Across the US in 2014, health care costs associated with hunger were more than $160 billion. In Massachusetts alone, that cost was $1.9 billion.
Boston Medical Center screens all patients for social determinants of health, including food insecurity, and anyone who is not getting enough to eat is eligible, says pantry manager Latchman Hiralall, who is a registered dietetic technician.
Patients’ referrals note their health conditions so Hiralall and pantry staff members can make sure clients get foods that meet their needs. “If someone is diabetic or hypertensive or has kidney failure, we need to know that,” says Hiralall.
The program emphasizes fresh ingredients. Half the items the pantry brings in are perishable, and some of the produce is grown at a farm on the hospital’s roof, which produces 5,000 to 6,000 pounds of vegetables each year, with 70% distributed through the pantry.

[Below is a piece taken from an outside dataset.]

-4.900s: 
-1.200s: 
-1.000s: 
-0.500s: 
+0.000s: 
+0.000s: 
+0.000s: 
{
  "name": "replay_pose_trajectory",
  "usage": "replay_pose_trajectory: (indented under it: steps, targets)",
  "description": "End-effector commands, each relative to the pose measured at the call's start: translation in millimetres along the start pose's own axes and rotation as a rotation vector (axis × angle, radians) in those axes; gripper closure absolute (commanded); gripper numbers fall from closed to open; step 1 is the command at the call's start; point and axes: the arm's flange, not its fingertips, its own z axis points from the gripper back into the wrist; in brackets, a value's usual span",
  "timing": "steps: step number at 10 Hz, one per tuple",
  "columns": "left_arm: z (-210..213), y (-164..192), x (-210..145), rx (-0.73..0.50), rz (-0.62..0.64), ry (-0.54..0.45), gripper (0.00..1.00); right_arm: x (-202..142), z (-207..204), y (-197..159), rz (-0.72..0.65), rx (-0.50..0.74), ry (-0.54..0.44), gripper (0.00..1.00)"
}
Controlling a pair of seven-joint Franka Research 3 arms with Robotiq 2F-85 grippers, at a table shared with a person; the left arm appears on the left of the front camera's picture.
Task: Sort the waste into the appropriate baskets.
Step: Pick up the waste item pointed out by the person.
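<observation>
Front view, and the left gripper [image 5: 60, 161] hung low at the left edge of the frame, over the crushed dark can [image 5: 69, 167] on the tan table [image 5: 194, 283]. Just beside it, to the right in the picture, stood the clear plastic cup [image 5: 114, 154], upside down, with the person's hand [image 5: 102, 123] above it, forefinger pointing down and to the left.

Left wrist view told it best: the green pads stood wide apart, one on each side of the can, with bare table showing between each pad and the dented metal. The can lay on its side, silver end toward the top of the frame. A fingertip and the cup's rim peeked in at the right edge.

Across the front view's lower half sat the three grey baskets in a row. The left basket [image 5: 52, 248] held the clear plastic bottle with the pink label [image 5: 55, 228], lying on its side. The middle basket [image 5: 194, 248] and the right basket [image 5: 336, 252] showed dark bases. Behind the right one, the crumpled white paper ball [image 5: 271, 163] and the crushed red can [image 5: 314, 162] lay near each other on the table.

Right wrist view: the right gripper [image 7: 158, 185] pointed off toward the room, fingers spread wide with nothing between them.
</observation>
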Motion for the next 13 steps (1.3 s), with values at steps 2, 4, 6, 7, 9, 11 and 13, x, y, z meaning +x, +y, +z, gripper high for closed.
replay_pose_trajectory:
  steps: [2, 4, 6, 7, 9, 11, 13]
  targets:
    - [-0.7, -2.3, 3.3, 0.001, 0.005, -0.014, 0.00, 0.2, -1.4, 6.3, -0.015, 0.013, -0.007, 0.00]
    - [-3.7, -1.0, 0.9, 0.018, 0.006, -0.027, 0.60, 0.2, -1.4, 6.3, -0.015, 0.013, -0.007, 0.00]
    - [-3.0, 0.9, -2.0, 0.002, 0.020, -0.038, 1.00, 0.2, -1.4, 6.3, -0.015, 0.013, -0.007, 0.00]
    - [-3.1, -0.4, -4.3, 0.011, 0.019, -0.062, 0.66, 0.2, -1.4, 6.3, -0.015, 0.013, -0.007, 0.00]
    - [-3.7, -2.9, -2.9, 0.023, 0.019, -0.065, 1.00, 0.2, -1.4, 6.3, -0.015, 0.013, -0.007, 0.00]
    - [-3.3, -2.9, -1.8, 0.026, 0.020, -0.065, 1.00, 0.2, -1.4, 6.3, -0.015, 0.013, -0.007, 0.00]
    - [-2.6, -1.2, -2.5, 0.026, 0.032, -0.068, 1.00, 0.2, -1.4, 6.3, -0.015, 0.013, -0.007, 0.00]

The program also works with the hospital’s teaching kitchen, where dietitian chefs lead classes on how to prepare healthy meals. Recently, the pantry supplied ingredients for classes during which Hispanic and Haitian families taught recipes to hospital dietitians. “We’re learning at the same time,” Hiralall told Reasons to be Cheerful, “because different cultures have different ways of cooking and different types of food that they eat.”
Having the pantry as part of the medical system removes much of the stigma people feel about going to a food bank. “They know that this is part of their care,” Hiralall says. “Their doctor gave them a referral to come into the food pantry.”
The pantry’s influence has spread around the Boston area, says the article. Hiralall has advised nearly 100 other hospital systems, and the Greater Boston Food Bank, which provides much of the Preventive Food Pantry’s stock, has been expanding its work with other health institutions. Among other initiatives, that has led to organizations delivering meals for those with cancer, HIV/AIDS, diabetes and other chronic illnesses.
Good practical ideas spread. And you don’t have to be a dietitian to share these skills, “My mom just retired from a food pantry,” wrote one poster on Reddit, “and one of the biggest lessons I've learned from her time there is that the more complex it is to cook something, the harder it is for them to give it away. She could give a can of beans to anyone, but to give a bag of dry beans she needed to be sure that the person had the knowledge, tools, and ability to cook dry beans.”
Meaningful change happens at a practical level when we recognize that these issues are interconnected - that there is no one ‘silver bullet’ answer.